Perhaps the correct thing would be to say that ‘Futurama’ will exist, not that it existed, that is why it is set in the future. Specifically in the year 2999, which is where Fry ends up after unintentionally hibernating for several decades and waking up in the time of his great-great-nephewnow an old man. And with this, they give rise to one of the best science fiction satires of all time, a Matt Groening production that is not comparable in longevity or popular impact with ‘The Simpsons’, but that is not short of virtues either.

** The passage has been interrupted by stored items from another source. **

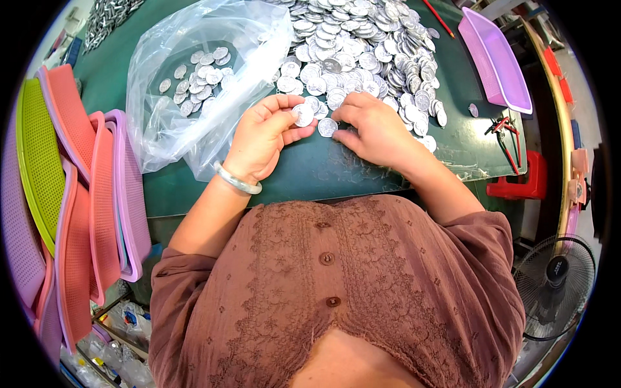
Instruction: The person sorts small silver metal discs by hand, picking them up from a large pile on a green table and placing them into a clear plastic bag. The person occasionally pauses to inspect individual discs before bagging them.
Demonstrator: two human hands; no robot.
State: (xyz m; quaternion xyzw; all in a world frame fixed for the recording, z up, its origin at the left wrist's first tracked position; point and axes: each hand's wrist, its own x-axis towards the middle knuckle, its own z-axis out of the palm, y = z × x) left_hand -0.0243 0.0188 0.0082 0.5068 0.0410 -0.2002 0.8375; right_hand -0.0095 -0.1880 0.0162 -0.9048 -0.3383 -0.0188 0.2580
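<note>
My left hand pinches a round silver metal disc between thumb and fingers, just above the green table. A pale bangle sits on that wrist. My right hand rests on the table with its fingertips on another silver disc. Both hands are at the near edge of a large heap of silver discs. To the left an open clear plastic bag holds several more discs.
Stacked pink, purple and green mesh trays lean at the left. A purple plastic tray lies at the right, pliers with red handles near it, a red pen beyond. A red stool and a fan stand at the right.
</note>
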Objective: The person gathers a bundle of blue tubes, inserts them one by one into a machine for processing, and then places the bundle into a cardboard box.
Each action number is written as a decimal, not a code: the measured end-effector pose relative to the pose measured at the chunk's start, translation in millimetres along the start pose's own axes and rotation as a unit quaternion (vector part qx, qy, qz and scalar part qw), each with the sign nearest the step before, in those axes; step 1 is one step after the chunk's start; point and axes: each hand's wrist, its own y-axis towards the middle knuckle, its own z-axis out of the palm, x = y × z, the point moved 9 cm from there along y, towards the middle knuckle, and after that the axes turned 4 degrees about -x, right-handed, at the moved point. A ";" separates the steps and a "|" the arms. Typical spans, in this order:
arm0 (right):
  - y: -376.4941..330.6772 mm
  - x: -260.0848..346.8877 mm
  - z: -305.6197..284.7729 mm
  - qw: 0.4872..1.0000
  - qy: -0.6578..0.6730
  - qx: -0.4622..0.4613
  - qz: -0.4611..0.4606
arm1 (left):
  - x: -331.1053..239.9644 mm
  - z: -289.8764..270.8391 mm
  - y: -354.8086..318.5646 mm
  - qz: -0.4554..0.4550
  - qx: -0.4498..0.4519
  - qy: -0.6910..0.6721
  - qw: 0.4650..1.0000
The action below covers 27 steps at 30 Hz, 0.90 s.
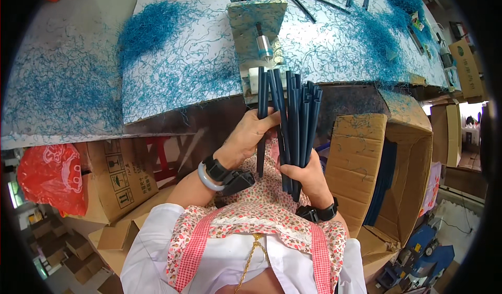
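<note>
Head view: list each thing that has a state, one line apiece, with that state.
Left hand: closed on one dark blue stick, held upright.
Right hand: gripping a bundle of dark blue sticks, fanned upright.
Cardboard box: open, flaps out.
Table: strewn with blue shavings.

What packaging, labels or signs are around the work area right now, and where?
Brown cardboard box, lower left under the table, black handling symbols on its side.
Open brown carton, right of the hands, dark rods inside.
Red plastic bag, far left.
Small brown box, far right edge.
</note>
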 end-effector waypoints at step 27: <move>17.8 6.5 12.5 1.000 0.015 0.006 -0.018 | -10.1 -8.9 5.8 0.008 -0.082 -0.037 0.996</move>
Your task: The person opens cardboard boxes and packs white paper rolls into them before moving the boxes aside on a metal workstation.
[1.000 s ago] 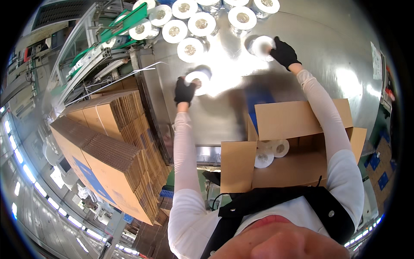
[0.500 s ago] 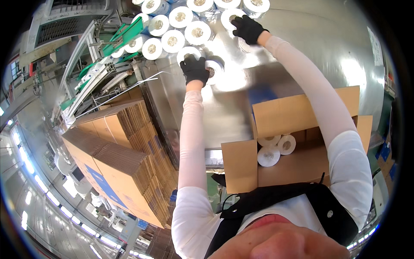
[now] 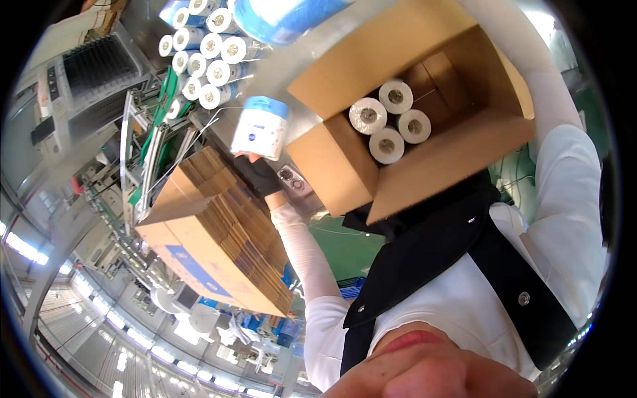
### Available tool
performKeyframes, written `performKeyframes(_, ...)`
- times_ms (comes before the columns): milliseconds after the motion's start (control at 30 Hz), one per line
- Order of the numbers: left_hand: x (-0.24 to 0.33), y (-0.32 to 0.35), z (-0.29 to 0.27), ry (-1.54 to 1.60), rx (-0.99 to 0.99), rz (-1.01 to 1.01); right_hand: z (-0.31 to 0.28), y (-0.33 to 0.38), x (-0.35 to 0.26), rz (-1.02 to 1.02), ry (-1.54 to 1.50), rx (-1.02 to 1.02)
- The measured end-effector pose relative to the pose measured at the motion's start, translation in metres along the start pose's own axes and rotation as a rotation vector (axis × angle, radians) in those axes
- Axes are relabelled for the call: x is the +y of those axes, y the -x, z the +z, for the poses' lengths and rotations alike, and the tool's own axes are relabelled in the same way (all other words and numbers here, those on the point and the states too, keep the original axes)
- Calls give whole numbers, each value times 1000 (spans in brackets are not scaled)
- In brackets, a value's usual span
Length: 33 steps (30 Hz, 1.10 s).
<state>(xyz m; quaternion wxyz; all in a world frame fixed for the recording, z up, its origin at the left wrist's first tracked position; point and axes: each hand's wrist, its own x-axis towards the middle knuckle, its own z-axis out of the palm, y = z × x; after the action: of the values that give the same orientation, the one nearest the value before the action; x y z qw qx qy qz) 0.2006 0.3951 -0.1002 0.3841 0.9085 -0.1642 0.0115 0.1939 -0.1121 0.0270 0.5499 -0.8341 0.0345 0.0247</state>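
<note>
My left hand [image 3: 260,175], in a black glove with bare fingertips, is closed round the lower end of a wrapped paper roll [image 3: 260,129]. The roll's wrapper is white with a blue top, and it stands upright just left of the open carton. My right forearm [image 3: 511,40] rises along the right side and leaves the picture at the top, so the right hand is out of sight. A second blue-wrapped roll [image 3: 285,16] looms large at the top edge; what supports it is hidden. Inside the brown cardboard carton [image 3: 332,162], several white rolls [image 3: 386,146] stand on end, cores facing up.
More wrapped rolls [image 3: 211,45] are grouped on the metal table at the upper left. Flattened cartons [image 3: 219,245] are stacked left of my left arm. Behind them runs a machine frame with green guides [image 3: 162,99]. The open carton's flaps stick out toward my chest.
Both arms have come back from the grouped rolls. My left hand now holds a roll up beside the carton, and my right hand has left the picture. The view has turned and shifted.
</note>
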Motion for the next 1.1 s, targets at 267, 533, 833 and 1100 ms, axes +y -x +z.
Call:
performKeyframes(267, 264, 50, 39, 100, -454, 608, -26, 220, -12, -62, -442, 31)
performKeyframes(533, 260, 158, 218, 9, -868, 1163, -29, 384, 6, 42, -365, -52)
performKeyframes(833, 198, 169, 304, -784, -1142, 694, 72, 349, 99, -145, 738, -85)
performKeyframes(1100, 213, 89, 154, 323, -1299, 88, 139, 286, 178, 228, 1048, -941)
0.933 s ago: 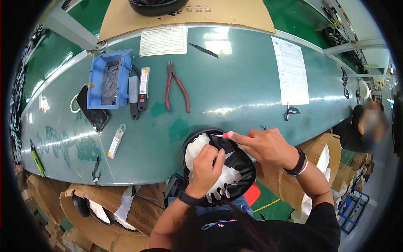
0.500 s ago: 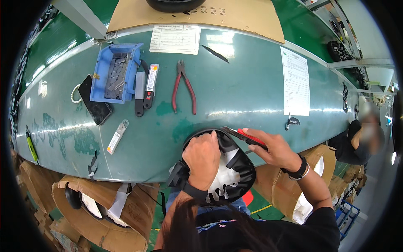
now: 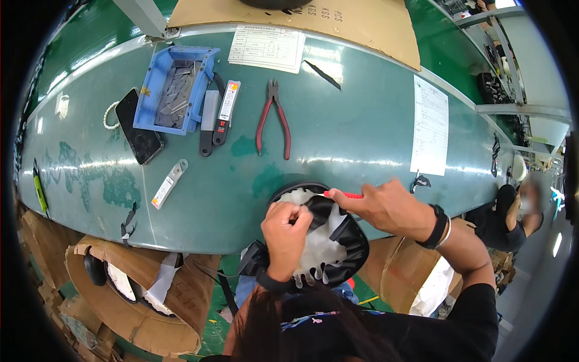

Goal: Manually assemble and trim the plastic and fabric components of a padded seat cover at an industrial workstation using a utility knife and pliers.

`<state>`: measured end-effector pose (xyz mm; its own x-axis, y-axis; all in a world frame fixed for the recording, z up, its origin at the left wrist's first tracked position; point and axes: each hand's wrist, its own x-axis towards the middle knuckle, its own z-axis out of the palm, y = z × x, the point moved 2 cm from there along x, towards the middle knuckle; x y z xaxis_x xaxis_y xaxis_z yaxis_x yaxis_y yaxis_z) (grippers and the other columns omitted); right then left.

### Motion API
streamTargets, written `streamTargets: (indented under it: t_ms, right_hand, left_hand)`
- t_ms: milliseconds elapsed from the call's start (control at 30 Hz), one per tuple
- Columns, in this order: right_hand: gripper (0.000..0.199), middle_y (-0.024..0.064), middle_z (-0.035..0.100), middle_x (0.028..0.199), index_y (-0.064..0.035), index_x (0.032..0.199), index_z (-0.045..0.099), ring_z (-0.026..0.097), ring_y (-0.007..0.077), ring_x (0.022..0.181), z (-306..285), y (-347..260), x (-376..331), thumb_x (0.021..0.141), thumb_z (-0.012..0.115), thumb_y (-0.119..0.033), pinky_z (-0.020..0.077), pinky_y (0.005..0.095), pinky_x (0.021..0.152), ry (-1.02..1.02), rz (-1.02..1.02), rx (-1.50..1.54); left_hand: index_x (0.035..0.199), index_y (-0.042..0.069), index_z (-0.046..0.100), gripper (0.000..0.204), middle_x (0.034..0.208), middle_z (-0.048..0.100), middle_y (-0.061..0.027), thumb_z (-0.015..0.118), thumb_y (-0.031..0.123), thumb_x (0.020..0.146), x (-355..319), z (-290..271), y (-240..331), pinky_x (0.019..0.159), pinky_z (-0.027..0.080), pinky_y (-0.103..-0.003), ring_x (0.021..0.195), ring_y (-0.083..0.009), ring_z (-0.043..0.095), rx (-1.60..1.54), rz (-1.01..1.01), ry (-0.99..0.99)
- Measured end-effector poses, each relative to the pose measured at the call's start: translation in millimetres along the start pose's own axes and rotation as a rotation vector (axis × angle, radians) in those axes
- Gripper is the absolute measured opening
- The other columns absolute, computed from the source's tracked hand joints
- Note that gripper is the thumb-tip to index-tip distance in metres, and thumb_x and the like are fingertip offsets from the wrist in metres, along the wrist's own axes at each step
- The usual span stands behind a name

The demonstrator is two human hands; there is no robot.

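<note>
R hand (image 3: pixel 392 210) clamped on red cutter (image 3: pixel 353 195), tip nr L hand (image 3: pixel 285 234), fingers curled, grip unclear; slip cld nick fingers/blk cover (image 3: pixel 357 244)

Workpiece (image 3: pixel 356 244) at near edge of table (image 3: pixel 356 133), between two cartons (image 3: pixel 196 295). Pliers (image 3: pixel 274 93) beyond it, slightly left; left of pliers, two tools (image 3: pixel 226 111), bin (image 3: pixel 158 78) holding strips (image 3: pixel 175 99), then phone (image 3: pixel 139 130). Paper sheet (image 3: pixel 429 127) well right.

Rounded workpiece (image 3: pixel 356 244): glossy black cover, off-white scallop-edged lining (image 3: pixel 318 248)
Knife (image 3: pixel 351 195): slim red handle
Pliers (image 3: pixel 273 93): grey metal head, red handles
Bin (image 3: pixel 199 90): blue rectangular plastic, flat grey strips (image 3: pixel 176 96)
Tabletop (image 3: pixel 356 133): smooth green
Form (image 3: pixel 265 48): white rectangular paper, dark grid
</note>
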<state>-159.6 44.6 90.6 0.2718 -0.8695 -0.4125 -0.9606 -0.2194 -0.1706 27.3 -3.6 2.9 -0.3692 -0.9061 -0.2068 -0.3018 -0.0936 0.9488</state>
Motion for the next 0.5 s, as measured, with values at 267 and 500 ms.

In any case, what we do know about ‘Futurama’ is that it brims with winks: from the mathematical formulas on the boards of the Planet Express to specific tributes to characters and myths of science fiction, through el futurista ‘Psyché Rock’ by Pierre Henry and Michel Colombier that Christopher Tyng samples in his mythical tune of the series. And yes, even the very title of the series, ‘Futurama’, is a wink.
On the one hand, it is to that suffix, the “-rama” that ambitiously gives a touch camp and old-fashioned to any concept: from the cinerama format that he needed three 35mm projectors to display his extremely wide films to the Odorama with which John Waters pays homage to ‘Smell-O-Vision’. But also is a tribute to a real event: a 1939 exhibition that took place at the World’s Fair in New York.
Futurama in 1939
In this exhibition with the subtitle ‘Building the world of tomorrow’ (“Welcome to the world of tomorrow” is the first sentence uttered in Groening’s series) the future of cities was imagined, and some of the predictions were especially lucky or they point to a future that we have just around the corner, although the expo looked at the year 1960 with excessive optimism. For example, 14 lane highways with remote controlled cars, 400 meter skyscrapers and helipad, and elevated pedestrian areas.
The exhibition was built at a very specific moment: with United States emerging from the Great Depression and before entering World War II, which had already exploded in Europe, which is why Germany did not participate in the Expo. But the country looked to the future with unavoidable optimism after some very hard years that had cracked the country to its foundations.
Futurama was a model that functioned as a gigantic diorama. Nothing less than 3,300 square meters where half a million buildings, a million trees and 50,000 cars were shown, all under the auspices of designer Norman Bel Geddes. Also, Futurama wasn’t just paying attention to the cities: it was also looking at the rural areas that had suffered so much in the 1930s. In this imaginary future, crops are protected with chemical products and pollination is artificially aided.
It’s funny how Geddes got it right on questions like the omnipresence of personal vehicles and how industry and commerce would revolve around vehicles, at a time when having a car was a luxury and communications were far from working. like now. He designed highways where the maximum speed was 160 kilometers per hour, an excess then and now, although possibly then it was seen as much more supersonic speed than today.
Futurama, by the way, has another connection to Groening’s series: one of the series’ recurring characters, Professor Hubert J. Farnsworth, is an homage to the inventor Philo Farnsworth, who is revealed to be a direct descendant of him. Farnsworth, the real deal, was an inventor of gadgets like a small nuclear fusion device, but he is especially known for his three hundred patents related to radio and television. He invented the first fully electronic television system, which he presented precisely at the same international Expo where Futurama was held.
In short, Futurama points to a happy world for the future where technology has been able to free the majority of workers from their obligations (which is why amusement parks and forms of leisure abound in his vision). Something that may be true with regard to the partial relief of physical work, but that is far from becoming a reality in terms of time available for leisure.
It is logical that ‘Futurama’, the series, would look to Futurama, the exhibition, as an inspirational source. Beyond the sonority of the name, Groening and Bel Geddes had something in common: they knew that trying to imagine the future is the best way to analyze the findings and problems of the present. Possibly Groening hit the nail on the head with the topic of robots that want to kill humans, but we’ll talk about that when AIs become aware.